**WHAT YOU HAVE TO DO**
Print every entry exactly as written.

**SOURCE RECORDS**
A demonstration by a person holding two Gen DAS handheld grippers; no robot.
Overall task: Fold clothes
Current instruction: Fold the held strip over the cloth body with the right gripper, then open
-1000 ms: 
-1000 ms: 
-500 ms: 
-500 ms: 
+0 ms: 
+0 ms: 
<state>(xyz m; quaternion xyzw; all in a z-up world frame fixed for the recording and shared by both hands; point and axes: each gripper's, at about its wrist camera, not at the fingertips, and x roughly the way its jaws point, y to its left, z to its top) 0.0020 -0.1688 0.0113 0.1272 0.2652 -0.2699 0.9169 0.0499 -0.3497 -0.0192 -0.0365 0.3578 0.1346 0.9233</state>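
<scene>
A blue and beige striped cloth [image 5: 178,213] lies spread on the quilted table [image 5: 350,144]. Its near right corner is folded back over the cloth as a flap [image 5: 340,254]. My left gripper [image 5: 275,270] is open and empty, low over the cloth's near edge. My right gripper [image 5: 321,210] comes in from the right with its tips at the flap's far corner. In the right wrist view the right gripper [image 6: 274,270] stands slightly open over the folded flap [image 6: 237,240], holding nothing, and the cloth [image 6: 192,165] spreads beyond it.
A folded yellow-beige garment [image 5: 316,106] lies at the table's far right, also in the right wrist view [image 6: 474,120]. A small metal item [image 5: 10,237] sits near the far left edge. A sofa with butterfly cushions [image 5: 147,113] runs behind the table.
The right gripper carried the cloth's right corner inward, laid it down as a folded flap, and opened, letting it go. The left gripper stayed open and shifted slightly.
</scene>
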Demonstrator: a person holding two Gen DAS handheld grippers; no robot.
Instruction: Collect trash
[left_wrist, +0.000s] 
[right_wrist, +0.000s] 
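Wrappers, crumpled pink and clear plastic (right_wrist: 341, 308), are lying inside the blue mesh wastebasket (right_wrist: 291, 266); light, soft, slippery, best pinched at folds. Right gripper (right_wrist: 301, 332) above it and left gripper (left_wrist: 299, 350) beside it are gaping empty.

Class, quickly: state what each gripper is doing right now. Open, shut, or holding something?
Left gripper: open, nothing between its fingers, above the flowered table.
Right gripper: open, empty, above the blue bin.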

**RESULT OF THE TASK**
A demonstration by a person holding two Gen DAS handheld grippers; no robot.
Overall task: Fold clothes
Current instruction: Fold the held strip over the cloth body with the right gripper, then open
-1000 ms: 
-1000 ms: 
-500 ms: 
-500 ms: 
+0 ms: 
+0 ms: 
<state>(xyz m; quaternion xyzw; all in a z-up world frame fixed for the recording and shared by both hands; point and axes: each gripper's, at about its wrist camera, not at the fingertips, and x roughly the way its jaws point, y to its left, z to its top) 0.0020 -0.1688 0.0113 0.1272 0.2652 -0.2699 0.9169 0.0499 -0.3497 -0.0192 -0.0365 0.3578 0.1346 0.9233</state>
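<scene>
A blue and beige striped cloth [image 5: 178,213] lies spread on the quilted table [image 5: 350,144]. Its near right corner is folded back over the cloth as a flap [image 5: 340,254]. My left gripper [image 5: 275,270] is open and empty, low over the cloth's near edge. My right gripper [image 5: 321,210] comes in from the right with its tips at the flap's far corner. In the right wrist view the right gripper [image 6: 274,270] stands slightly open over the folded flap [image 6: 237,240], holding nothing, and the cloth [image 6: 192,165] spreads beyond it.
A folded yellow-beige garment [image 5: 316,106] lies at the table's far right, also in the right wrist view [image 6: 474,120]. A small metal item [image 5: 10,237] sits near the far left edge. A sofa with butterfly cushions [image 5: 147,113] runs behind the table.
The right gripper carried the cloth's right corner inward, laid it down as a folded flap, and opened, letting it go. The left gripper stayed open and shifted slightly.
</scene>
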Demonstrator: a person holding two Gen DAS handheld grippers; no robot.
Instruction: Collect trash
[left_wrist, +0.000s] 
[right_wrist, +0.000s] 
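Wrappers, crumpled pink and clear plastic (right_wrist: 341, 308), are lying inside the blue mesh wastebasket (right_wrist: 291, 266); light, soft, slippery, best pinched at folds. Right gripper (right_wrist: 301, 332) above it and left gripper (left_wrist: 299, 350) beside it are gaping empty.

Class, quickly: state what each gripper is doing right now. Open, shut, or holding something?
Left gripper: open, nothing between its fingers, above the flowered table.
Right gripper: open, empty, above the blue bin.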

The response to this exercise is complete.